Albert Einstein (1879-1955)
Einstein was born in Ulm, Germany on Mar. 14, 1879. Einstein's parents, who were non observant Jews, moved from Ulm to Munich when Einstein was an infant. Around 1886 Albert Einstein began his school career in Munich. As well as his violin lessons, which he had from age six to age thirteen, he also had religious education at home where he was taught Judaism. In 1895 Einstein failed an examination that would have allowed him to study for a diploma as an electrical engineer at the Eidgenössische Technische Hochschule (ETH) in Zurich. Einstein renounced German citizenship in 1896 and was to be stateless for a number of years. He did not even apply for Swiss citizenship until 1899, citizenship being granted in 1901. Following the failing of the entrance exam to the ETH, Einstein attended secondary school at Aarau planning to use this route to enter the ETH in Zurich.
ndeed Einstein succeeded with his plan graduating in 1900 as a teacher of mathematics and physics. One of his friends at ETH was Marcel Grossmann who was in the same class as Einstein. Einstein tried to obtain a post, writing to Hurwitz who held out some hope of a position but nothing came of it. Three of Einstein's fellow students, including Grossmann, were appointed assistants at ETH in Zurich but clearly Einstein had not impressed enough and still in 1901 he was writing round universities in the hope of obtaining a job, but without success. He did manage to avoid Swiss military service on the grounds that he had flat feet and varicose veins.
By mid 1901 he had a temporary job as a teacher, teaching mathematics at the Technical High School in Winterthur.Another temporary position teaching in a private school in Schaffhausen followed. Then Grossmann's father tried to help Einstein get a job by recommending him to the director of the patent office in Bern. Einstein was appointed as a technical expert third class. Einstein worked in this patent office from 1902 to 1909, holding a temporary post when he was first appointed, but by 1904 the position was made permanent and in 1906 he was promoted to technical expert second class. While in the Bern patent office he completed an astonishing range of theoretical physics publications, written in his spare time without the benefit of close contact with scientific literature or colleagues.
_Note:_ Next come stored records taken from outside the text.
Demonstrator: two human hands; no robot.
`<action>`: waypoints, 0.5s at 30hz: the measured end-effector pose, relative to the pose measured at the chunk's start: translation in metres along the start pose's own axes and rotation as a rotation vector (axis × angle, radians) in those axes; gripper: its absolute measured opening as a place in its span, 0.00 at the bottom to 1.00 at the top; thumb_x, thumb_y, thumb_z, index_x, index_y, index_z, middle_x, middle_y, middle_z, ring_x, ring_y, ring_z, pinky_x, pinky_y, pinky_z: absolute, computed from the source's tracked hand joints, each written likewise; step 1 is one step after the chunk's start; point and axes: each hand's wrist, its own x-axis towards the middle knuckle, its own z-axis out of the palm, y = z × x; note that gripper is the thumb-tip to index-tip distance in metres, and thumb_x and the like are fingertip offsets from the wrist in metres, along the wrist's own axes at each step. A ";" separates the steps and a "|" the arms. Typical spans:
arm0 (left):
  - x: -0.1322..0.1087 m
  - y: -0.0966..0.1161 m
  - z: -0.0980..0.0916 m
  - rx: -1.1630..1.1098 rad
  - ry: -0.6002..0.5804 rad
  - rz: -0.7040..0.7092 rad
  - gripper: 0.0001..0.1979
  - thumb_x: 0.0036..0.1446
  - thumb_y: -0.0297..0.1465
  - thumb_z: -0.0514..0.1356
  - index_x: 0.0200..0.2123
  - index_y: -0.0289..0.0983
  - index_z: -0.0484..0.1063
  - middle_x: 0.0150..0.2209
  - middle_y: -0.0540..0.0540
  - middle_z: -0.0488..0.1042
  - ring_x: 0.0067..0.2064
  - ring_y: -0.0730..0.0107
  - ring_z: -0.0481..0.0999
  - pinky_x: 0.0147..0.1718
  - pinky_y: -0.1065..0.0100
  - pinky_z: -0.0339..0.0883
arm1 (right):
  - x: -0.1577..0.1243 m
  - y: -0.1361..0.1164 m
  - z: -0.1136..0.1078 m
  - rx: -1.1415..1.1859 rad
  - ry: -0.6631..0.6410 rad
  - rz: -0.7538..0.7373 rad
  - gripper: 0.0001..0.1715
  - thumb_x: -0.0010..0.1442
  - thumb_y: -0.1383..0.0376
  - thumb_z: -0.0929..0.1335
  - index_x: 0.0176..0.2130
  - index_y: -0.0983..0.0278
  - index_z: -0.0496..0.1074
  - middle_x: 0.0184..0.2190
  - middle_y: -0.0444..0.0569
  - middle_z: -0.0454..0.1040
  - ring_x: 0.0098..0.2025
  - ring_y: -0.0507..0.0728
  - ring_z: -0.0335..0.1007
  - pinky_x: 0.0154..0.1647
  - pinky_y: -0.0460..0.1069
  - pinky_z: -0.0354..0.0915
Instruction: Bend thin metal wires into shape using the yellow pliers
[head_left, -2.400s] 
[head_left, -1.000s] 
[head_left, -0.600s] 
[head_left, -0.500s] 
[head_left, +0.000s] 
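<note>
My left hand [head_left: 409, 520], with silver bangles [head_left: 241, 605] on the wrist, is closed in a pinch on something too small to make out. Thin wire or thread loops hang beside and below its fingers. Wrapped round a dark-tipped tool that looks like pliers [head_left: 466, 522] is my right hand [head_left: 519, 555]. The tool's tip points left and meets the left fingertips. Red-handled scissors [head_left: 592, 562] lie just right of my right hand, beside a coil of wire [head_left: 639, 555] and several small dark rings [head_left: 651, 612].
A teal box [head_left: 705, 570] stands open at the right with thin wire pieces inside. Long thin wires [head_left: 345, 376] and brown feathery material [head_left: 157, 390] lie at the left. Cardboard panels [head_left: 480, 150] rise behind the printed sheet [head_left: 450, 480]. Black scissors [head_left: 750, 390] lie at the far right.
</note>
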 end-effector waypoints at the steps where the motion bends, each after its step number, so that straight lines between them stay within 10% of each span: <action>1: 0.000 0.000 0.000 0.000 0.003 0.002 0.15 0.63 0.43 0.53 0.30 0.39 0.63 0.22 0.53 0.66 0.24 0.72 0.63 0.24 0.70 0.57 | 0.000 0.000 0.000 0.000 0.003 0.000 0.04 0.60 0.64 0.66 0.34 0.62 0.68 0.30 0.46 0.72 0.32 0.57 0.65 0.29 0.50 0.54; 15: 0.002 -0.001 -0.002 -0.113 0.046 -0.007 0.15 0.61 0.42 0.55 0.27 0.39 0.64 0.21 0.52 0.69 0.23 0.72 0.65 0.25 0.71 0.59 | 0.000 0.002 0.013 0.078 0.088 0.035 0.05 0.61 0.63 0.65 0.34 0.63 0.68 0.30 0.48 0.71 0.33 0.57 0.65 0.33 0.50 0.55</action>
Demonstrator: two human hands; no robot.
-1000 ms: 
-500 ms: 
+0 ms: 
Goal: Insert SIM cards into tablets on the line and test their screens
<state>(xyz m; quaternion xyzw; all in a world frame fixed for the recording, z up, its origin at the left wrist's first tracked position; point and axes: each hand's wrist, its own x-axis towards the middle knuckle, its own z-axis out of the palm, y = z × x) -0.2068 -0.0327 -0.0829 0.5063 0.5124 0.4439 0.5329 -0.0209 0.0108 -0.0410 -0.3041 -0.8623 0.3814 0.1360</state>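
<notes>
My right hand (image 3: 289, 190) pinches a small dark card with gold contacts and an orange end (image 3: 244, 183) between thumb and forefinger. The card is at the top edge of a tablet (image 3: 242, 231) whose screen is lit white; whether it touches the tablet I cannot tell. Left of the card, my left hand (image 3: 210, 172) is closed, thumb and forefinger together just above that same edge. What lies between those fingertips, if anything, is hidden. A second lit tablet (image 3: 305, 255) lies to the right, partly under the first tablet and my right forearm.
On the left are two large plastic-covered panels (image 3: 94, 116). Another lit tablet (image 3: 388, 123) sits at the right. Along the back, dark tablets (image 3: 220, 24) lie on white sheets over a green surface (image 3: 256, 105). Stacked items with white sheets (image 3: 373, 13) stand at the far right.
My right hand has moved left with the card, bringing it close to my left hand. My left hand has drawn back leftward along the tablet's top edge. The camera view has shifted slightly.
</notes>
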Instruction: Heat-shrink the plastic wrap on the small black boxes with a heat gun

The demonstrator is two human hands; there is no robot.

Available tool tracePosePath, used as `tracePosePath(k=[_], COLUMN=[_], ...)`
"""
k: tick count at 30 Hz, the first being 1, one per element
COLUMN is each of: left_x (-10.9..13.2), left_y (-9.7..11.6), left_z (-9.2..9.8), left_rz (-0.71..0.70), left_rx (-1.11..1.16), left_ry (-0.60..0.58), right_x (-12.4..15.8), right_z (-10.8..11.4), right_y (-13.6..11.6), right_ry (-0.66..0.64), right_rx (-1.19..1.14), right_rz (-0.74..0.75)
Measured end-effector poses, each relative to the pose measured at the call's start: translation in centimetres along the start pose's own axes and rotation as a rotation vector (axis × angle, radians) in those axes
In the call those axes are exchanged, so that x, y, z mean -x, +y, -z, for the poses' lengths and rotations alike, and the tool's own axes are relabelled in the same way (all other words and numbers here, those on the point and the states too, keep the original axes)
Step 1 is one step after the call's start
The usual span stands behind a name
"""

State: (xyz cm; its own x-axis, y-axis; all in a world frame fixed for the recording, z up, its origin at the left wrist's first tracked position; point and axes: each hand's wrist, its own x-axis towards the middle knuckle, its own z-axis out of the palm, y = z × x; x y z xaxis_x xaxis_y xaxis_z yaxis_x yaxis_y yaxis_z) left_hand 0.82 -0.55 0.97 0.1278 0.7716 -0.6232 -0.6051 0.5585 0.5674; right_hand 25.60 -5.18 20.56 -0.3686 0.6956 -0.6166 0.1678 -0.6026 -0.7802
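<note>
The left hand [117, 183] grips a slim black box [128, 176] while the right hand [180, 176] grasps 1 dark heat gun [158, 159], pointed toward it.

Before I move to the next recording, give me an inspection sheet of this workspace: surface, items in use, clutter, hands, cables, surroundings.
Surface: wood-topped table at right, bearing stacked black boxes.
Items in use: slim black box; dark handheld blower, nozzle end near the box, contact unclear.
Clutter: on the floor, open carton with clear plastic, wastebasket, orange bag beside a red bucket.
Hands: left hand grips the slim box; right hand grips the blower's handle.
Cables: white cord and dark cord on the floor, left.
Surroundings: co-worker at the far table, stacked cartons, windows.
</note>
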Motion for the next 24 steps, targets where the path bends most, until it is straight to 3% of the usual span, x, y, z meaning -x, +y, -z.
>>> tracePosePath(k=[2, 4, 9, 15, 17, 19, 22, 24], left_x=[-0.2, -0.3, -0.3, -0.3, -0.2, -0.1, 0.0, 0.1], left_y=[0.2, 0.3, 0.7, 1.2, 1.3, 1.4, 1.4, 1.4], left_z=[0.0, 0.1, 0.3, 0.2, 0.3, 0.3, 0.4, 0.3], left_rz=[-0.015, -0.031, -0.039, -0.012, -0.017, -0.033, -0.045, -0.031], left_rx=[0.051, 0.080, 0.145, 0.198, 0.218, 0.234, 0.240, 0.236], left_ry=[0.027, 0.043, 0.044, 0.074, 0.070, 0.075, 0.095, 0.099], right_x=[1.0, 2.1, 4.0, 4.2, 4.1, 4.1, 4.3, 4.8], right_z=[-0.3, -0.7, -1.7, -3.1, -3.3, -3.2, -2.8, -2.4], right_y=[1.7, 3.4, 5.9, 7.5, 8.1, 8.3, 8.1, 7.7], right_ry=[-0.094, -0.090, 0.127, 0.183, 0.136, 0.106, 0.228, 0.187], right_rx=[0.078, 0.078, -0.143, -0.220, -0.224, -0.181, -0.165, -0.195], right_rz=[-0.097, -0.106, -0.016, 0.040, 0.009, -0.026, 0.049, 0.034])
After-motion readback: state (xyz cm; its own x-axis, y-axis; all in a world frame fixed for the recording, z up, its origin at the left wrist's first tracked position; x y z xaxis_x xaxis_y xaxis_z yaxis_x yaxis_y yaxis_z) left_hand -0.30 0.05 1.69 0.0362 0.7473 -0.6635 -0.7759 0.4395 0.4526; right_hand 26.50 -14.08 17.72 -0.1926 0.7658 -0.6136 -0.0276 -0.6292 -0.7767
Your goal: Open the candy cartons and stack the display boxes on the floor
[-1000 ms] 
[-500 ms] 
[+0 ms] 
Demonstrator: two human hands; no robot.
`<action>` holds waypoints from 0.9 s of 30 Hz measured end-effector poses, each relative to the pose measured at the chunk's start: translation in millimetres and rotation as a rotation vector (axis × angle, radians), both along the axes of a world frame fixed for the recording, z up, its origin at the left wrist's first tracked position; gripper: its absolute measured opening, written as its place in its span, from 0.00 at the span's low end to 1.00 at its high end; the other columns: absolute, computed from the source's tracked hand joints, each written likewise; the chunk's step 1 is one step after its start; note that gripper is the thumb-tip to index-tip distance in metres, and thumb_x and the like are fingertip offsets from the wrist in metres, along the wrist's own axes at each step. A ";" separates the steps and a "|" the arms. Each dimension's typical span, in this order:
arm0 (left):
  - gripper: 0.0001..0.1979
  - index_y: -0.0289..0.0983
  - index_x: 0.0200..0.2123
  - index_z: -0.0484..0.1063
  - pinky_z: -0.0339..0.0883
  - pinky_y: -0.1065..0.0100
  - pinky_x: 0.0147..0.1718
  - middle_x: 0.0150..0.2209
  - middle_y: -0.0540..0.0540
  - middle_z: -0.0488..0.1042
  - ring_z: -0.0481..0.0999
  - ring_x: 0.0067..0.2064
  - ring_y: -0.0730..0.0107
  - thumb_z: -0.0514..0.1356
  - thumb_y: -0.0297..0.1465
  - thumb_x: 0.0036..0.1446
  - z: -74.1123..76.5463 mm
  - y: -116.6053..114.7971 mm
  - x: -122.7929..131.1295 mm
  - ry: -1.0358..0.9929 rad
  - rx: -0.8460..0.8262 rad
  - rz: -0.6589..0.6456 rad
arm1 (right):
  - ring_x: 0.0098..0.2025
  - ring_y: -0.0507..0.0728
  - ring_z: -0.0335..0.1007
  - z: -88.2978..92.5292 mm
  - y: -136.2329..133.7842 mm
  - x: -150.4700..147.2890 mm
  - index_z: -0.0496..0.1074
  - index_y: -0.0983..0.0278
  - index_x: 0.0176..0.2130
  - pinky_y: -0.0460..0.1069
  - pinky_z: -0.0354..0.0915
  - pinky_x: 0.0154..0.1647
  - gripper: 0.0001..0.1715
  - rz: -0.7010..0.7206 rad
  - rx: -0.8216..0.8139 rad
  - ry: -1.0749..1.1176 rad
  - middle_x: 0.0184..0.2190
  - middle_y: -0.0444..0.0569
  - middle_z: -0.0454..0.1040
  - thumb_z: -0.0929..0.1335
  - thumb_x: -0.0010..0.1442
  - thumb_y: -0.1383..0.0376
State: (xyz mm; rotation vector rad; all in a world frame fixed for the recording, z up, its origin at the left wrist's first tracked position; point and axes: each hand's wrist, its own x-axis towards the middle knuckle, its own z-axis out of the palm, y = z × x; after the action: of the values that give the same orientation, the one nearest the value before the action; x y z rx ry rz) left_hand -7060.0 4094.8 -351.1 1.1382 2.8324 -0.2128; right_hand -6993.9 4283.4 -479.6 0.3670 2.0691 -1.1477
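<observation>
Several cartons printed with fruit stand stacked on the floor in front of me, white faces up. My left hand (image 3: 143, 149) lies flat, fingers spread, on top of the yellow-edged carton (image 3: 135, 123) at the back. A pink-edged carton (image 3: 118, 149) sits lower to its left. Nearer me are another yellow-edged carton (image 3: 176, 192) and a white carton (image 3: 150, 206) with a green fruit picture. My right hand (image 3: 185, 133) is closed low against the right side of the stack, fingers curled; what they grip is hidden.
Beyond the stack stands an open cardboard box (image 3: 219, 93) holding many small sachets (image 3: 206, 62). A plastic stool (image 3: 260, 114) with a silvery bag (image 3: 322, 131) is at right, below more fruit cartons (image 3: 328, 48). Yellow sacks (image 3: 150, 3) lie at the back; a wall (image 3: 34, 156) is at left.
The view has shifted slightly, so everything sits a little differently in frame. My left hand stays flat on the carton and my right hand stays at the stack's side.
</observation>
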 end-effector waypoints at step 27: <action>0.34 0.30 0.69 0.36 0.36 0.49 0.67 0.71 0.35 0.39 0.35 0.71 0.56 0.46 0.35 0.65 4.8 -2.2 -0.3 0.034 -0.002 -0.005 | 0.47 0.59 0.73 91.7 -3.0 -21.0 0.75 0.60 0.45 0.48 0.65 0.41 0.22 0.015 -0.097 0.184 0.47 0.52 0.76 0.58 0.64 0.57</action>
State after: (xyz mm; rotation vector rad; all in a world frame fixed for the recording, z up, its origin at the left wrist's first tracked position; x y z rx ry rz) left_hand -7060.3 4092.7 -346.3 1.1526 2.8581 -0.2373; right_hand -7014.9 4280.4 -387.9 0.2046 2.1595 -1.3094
Einstein earned a doctorate from the University of Zurich in 1905 for a thesis "On a new determination of molecular dimensions". He dedicated the thesis to Grossmann. Before Albert Einstein turned his attention to fundamental questions of relative velocity and acceleration, he published a series of papers, starting in 1905, on diffusion, viscosity, and the photoelectric effect that would have ensured him a considerable reputation even if he had not later created the Special and General Theories of Relativity. His papers on diffusion came from his Ph. D. thesis. Diffusion had been studied extensively by that time, but was described in a completely phenomenological framework. Einstein's contributions were to propose:
- That Brownian motion of particles was the basically the same process as diffusion
- A formula for the average distance moved in a given time during Brownian motion
- A formula for the diffusion coefficient of a substance in terms of the radius of the diffusing particles or molecules and other known parameters
Einstein's second 1905 paper proposed what is today called the special theory of relativity. He based his new theory on a reinterpretation of the classical principle of relativity, namely that the laws of physics had to have the same form in any frame of reference. As a second fundamental hypothesis, Einstein assumed that the speed of light remained constant in all frames of reference, as required by Maxwell's theory. Later in 1905 Einstein showed how mass and energy were equivalent. Einstein was not the first to propose all the components of special theory of relativity. His contribution is unifying important parts of classical mechanics and Maxwell's electrodynamics.
By 1909 Einstein was recognised as a leading scientific thinker and in that year he resigned from the patent office. He was appointed a full professor at the Karl-Ferdinand University in Prague in 1911. In fact 1911 was a very significant year for Einstein since he was able to make preliminary predictions about how a ray of light from a distant star, passing near the Sun, would appear to be bent slightly, in the direction of the Sun. This would be highly significant as it would lead to the first experimental evidence in favour of Einstein's theory.
Einstein received the Nobel Prize in 1921 but not for relativity rather for his 1905 work on the photoelectric effect. In fact he was not present in December 1922 to receive the prize being on a voyage to Japan. Around this time he made many international visits. He had visited Paris earlier in 1922 and during 1923 he visited Palestine. After making his last major scientific discovery on the association of waves with matter in 1924 he made further visits in 1925, this time to South America.
By 1930 he was making international visits again, back to the United States. A third visit to the United States in 1932 was followed by the offer of a post at Princeton. The idea was that Einstein would spend seven months a year in Berlin, five months at Princeton. Einstein accepted and left Germany in December 1932 for the United States. The following month the Nazis came to power in Germany and Einstein was never to return there.